Il avait écrit des menaces dans les WC de l'aéroport de Zaventem: il risque 3 ans avec sursis
Il avait écrit des menaces dans les WC de l'aéroport de Zaventem: il risque 3 ans avec sursis - © Tous droits réservés

Le parquet de Hal-Vilvorde a requis mardi une peine de prison de 3 ans avec sursis probatoire à l'encontre d'un chauffeur de taxi anversois de 52 ans, auteur à l'été 2017 de messages menaçants inscrits notamment dans des toilettes de l'aéroport de Zaventem, Brussels Airport. Les messages laissés par le prévenu avaient entrainé des fouilles et des perturbations importantes. Selon la défense, ils étaient dans son chef une sorte d'appel, de la part d'un homme isolé socialement et manquant d'attention. Le jugement sera rendu le 30 octobre.

Le 18 juin 2017, des écrits suspects avaient été découverts dans les toilettes messieurs du hall d'arrivée de Brussels Airport, indiquant sur un mur "Allahu akbar, 20u30 Boom, bye bye Airport, IS" (IS étant la traduction néerlandaise de l'EI, acronyme de l'organisation terroriste Etat islamique). La police avait immédiatement réagi, installant un périmètre de sécurité et se lançant dans des recherches, sans résultat.

Environ deux semaines plus tard, un message similaire avait été découvert dans les toilettes messieurs de l'hôpital Jan Palfijn à Merksem.

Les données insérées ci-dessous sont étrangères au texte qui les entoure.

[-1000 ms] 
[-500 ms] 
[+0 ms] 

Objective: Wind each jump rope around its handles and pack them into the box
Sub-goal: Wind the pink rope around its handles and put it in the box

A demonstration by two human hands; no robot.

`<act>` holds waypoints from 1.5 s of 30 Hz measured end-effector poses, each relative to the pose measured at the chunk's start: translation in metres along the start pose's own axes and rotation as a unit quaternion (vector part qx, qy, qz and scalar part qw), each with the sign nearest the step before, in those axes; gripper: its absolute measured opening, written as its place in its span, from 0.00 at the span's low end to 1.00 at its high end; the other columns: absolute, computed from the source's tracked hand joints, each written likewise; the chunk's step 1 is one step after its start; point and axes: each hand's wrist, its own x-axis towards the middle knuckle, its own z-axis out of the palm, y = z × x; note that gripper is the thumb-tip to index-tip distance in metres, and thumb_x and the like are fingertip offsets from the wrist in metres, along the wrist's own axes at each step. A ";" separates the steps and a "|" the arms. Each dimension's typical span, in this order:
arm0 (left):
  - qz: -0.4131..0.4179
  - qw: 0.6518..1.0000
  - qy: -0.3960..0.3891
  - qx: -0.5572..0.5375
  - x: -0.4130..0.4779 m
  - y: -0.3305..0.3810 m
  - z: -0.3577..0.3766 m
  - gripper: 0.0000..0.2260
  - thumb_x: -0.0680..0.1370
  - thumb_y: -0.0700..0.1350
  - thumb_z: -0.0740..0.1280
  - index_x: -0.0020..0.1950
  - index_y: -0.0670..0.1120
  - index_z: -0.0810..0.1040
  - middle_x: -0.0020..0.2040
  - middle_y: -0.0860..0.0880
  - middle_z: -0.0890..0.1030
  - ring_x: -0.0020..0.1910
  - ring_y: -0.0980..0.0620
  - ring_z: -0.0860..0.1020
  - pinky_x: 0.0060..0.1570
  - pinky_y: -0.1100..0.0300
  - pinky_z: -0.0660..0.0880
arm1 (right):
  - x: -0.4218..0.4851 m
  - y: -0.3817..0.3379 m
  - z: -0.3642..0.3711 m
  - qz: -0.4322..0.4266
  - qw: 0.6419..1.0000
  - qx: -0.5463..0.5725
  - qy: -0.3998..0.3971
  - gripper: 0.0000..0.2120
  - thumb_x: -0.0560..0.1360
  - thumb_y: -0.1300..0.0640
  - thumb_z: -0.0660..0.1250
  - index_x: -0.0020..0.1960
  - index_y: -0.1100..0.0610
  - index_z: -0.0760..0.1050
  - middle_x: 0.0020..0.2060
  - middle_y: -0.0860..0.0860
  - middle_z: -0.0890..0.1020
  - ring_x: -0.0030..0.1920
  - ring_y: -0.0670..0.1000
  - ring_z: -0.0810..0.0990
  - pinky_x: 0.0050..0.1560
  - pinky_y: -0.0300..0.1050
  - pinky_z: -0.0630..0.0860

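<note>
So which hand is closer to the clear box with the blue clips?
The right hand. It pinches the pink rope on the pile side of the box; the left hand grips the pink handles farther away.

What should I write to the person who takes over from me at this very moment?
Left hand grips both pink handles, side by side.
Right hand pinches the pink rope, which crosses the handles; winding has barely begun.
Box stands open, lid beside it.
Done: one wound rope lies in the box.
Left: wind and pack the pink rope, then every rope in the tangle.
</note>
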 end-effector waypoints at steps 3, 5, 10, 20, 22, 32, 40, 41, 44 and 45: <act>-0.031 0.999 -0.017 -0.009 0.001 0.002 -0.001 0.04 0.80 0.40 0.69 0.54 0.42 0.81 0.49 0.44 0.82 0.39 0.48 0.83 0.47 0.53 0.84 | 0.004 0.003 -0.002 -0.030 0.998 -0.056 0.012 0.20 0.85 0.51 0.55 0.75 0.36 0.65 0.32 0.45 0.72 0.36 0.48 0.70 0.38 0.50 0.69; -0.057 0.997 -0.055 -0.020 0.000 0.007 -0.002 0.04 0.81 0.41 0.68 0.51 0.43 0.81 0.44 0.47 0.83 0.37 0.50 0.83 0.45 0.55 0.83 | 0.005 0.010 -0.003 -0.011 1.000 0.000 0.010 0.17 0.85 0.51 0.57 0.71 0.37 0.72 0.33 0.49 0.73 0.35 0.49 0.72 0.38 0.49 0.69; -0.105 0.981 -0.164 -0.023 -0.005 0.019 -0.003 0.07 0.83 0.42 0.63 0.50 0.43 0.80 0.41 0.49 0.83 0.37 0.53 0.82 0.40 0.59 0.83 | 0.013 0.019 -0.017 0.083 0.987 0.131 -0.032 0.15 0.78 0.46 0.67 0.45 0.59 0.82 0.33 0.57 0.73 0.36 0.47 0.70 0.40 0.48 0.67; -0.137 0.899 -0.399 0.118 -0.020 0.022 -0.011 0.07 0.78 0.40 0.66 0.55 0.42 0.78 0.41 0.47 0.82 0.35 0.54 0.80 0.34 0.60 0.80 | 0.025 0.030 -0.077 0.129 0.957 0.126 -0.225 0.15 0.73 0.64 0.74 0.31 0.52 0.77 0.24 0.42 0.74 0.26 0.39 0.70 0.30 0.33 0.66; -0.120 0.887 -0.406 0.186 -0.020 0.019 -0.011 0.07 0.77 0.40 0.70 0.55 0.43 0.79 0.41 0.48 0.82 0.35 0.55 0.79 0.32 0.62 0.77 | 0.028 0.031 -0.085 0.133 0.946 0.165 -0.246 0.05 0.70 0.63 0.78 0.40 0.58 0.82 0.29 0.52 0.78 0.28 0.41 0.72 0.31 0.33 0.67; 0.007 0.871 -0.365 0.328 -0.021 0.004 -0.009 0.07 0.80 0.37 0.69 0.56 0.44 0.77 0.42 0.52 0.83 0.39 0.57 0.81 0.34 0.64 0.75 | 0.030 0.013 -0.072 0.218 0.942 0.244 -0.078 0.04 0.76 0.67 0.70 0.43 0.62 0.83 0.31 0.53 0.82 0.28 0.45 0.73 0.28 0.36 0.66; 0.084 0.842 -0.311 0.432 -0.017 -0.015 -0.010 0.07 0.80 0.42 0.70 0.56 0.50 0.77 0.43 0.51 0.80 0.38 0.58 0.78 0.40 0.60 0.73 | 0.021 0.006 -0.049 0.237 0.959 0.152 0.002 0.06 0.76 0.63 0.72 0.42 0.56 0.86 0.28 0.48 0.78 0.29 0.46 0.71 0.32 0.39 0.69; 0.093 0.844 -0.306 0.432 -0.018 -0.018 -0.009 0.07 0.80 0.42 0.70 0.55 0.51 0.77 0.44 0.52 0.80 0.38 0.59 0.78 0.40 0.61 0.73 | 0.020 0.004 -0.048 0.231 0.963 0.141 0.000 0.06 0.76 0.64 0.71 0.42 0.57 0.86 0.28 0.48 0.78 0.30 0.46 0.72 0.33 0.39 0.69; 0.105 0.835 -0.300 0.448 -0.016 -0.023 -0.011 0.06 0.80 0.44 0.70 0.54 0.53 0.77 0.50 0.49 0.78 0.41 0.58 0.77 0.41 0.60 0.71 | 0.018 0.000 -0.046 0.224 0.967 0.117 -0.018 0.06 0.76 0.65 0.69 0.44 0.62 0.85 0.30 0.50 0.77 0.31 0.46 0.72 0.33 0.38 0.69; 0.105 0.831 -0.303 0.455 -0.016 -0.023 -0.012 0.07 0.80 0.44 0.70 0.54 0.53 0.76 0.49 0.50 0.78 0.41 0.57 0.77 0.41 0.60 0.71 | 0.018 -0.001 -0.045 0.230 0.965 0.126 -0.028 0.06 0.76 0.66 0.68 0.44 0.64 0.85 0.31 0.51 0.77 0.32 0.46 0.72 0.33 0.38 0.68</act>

Une partie du bâtiment avait été évacuée, et là aussi, des recherches avaient été menées avec un chien entraîné à détecter la présence d'explosifs. A nouveau, on n'avait découvert aucun explosif.

Robert V., 52 ans, est l'auteur des deux messages. Il a été identifié sur base d'images de caméras de vidéosurveillance. Le parquet s'est montré sévère, face au tribunal correctionnel néerlandophone de Bruxelles: "que monsieur n'aie pas eu l'intention de réellement perpétrer un attentat ne change pas grand-chose, le message était plus que menaçant".

Peu après son interpellation en août 2017, le prévenu avait reconnu être coupable et avait regretté son geste. La défense a précisé que le principal intéressé était, au moment es faits, "dans un état d'isolement social après que sa compagne était partie avec son argent et ses affaires, ne lui laissant que des dettes". "Les messages de menace étaient un appel au secours".